Chemical and Microbial Components of Ant Seed Dispersal (Myrmecochory) - Chloe Lash (Ph.D. Student, Ecology and Evolutionary Biology Department, University of Tennessee). Lash is interested in plant-animal interactions, mutualisms and chemical ecology. Specifically, Lash’s research focuses on understanding the chemical components of ant mediated seed dispersal (myrmecochory) by combining laboratory and field work. Antimicrobial chemicals associated with ants and certain plants might provide additional benefits in the myrmecochory mutualism. Possible REU projects could include: studies of ant seed treatments and their consequences, investigating the microbial environment in and around ant nests, monitoring ant colony survival in the presence of certain plant compounds, or other projects that deal in some capacity with animal mediated seed dispersal.

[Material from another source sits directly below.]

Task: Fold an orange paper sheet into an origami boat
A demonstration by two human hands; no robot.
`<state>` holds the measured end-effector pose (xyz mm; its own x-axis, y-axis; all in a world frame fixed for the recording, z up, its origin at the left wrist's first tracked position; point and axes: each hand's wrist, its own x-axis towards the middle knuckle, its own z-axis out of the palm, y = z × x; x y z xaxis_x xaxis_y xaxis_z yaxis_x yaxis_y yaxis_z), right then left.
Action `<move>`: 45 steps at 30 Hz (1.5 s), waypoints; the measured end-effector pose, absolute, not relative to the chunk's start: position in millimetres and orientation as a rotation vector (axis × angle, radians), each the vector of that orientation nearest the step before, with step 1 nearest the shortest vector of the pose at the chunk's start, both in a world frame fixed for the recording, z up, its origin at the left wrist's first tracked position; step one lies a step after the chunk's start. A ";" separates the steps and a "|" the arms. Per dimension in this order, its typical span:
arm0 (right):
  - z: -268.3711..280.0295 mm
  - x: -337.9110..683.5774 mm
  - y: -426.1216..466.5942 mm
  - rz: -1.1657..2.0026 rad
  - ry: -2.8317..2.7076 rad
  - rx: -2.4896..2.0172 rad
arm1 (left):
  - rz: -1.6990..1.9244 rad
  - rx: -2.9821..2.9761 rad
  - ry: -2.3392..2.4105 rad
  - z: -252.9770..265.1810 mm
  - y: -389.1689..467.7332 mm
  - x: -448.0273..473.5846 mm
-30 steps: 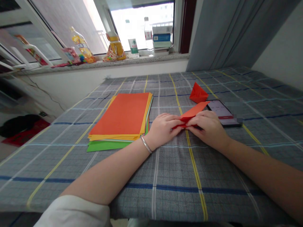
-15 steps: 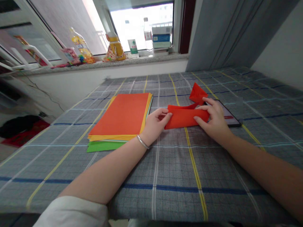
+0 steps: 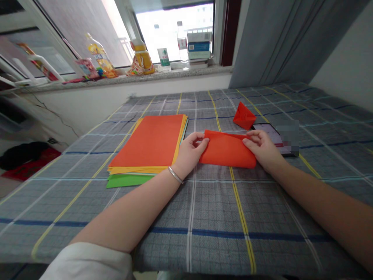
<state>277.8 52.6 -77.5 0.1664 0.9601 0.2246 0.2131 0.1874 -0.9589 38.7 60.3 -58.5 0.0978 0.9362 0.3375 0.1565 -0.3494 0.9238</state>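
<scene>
Here, a folded orange-red paper sheet is held up between 2 hands, just right of the middle of the plaid cloth. The left hand pinches its left end near the upper corner, thumb on the near face; a silver bangle circles that wrist. The right hand grips the right end the same way, its thumb near the upper corner. The sheet's upper edge shows 2 layers, slightly parted toward the right.

Just beyond the right hand lies a smartphone, partly hidden by it, with 1 red folded paper piece at its far left corner. To the left, beside the left hand, rests a stack of coloured paper, orange on top, yellow and green below. On the far windowsill stand bottles.
</scene>
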 end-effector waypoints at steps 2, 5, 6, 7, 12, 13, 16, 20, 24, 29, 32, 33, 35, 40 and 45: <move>-78.2 277.7 52.6 0.831 -1.301 -1.290 | 1.340 1.639 1.112 -59.3 60.6 38.5; -77.8 277.7 50.3 0.873 -1.310 -1.270 | 1.372 1.644 1.123 -59.7 61.3 38.7; -77.3 277.7 49.2 0.889 -1.319 -1.263 | 1.377 1.646 1.126 -59.5 61.4 38.9; -76.6 277.7 48.1 0.901 -1.332 -1.257 | 1.377 1.648 1.130 -59.2 61.4 39.2; -72.2 276.7 46.2 0.939 -1.390 -1.251 | 1.366 1.601 1.142 -57.8 60.8 40.6; -71.0 276.4 46.4 0.946 -1.395 -1.257 | 1.356 1.576 1.131 -57.7 60.7 40.6; -67.1 276.0 46.9 0.963 -1.381 -1.262 | 1.321 1.545 1.103 -57.7 60.2 40.1; -64.5 276.2 45.8 0.936 -1.373 -1.281 | 1.293 1.566 1.100 -57.1 58.8 39.6; -65.0 274.6 42.9 0.930 -1.375 -1.265 | 1.277 1.569 1.081 -55.6 56.2 40.8; -64.1 271.7 39.6 0.823 -1.457 -1.285 | 1.287 1.613 1.084 -55.2 53.9 42.4; -63.1 271.1 38.5 0.836 -1.456 -1.298 | 1.282 1.625 1.113 -55.3 54.0 42.9; -62.9 270.9 38.1 0.887 -1.430 -1.276 | 1.275 1.610 1.118 -55.3 54.2 43.1; -62.5 270.4 37.2 0.989 -1.362 -1.232 | 1.256 1.562 1.111 -55.1 54.2 43.4; -62.2 270.2 36.8 0.966 -1.341 -1.282 | 1.247 1.541 1.089 -55.8 54.8 43.0; -66.3 275.3 40.1 0.830 -1.442 -1.301 | 1.281 1.567 1.086 -58.4 56.8 40.7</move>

Physiological Ecology of Lungless Salamanders – Alex Novarro (Ph.D. Student, Department of Biology, University of Maryland). Alex is interested in understanding species responses to climate change by combining behavioral, ecological, and physiological research methods. Specifically, he is interested in the link between population dynamics and thermal physiology in the eastern red-backed salamander, Plethodon cinereus. Current projects include: mark-recapture along an elevation gradient, energy assimilation trials, temperature preference trials, and foraging behavior experiments. REU projects may involve field or laboratory experiments to investigate environmental effects on salamander behavior, morphology, and/or physiology.
Co-infection and Disease Tolerance - Courtney Thomason (Postdoctoral Researcher, Virginia Tech and Princeton University). The relationships between hosts and their parasites represents a long co-evolutionary arms race, where both symbionts have developed unique and often complex mechanisms of living with each other. In reality, most hosts are co-infected with multiple parasites and/or pathogens, and co-infection can alter the fitness of hosts and each parasite. Thomason is interested in understanding how co-infecting parasites and pathogens of wild animals interact to alter the course and outcome of disease. In particular, she is focused on interactions between Sin Nombre virus and nematode worms that results in increased survival and coccidia protozoans and nematode worms that results in decreased survival of Peromyscus leucopus and P. maniculatus mice when treated to remove a target parasite, nematode worms. REUs will participate in a mark-recapture treatment study that is part of the long history of small mammal work at MLBS. Past REU projects have included an analysis of the timeline of treatment effects on target and non-target parasites and an examination of the effects of manipulative treatments on associated physiological responses of mice and gut parasites to co-infection and treatment. REUs will use a combination of field, perturbation experiment, and laboratory techniques to address the ecology and evolutionary fitness consequences of co-infection in a complex wild host-parasite system.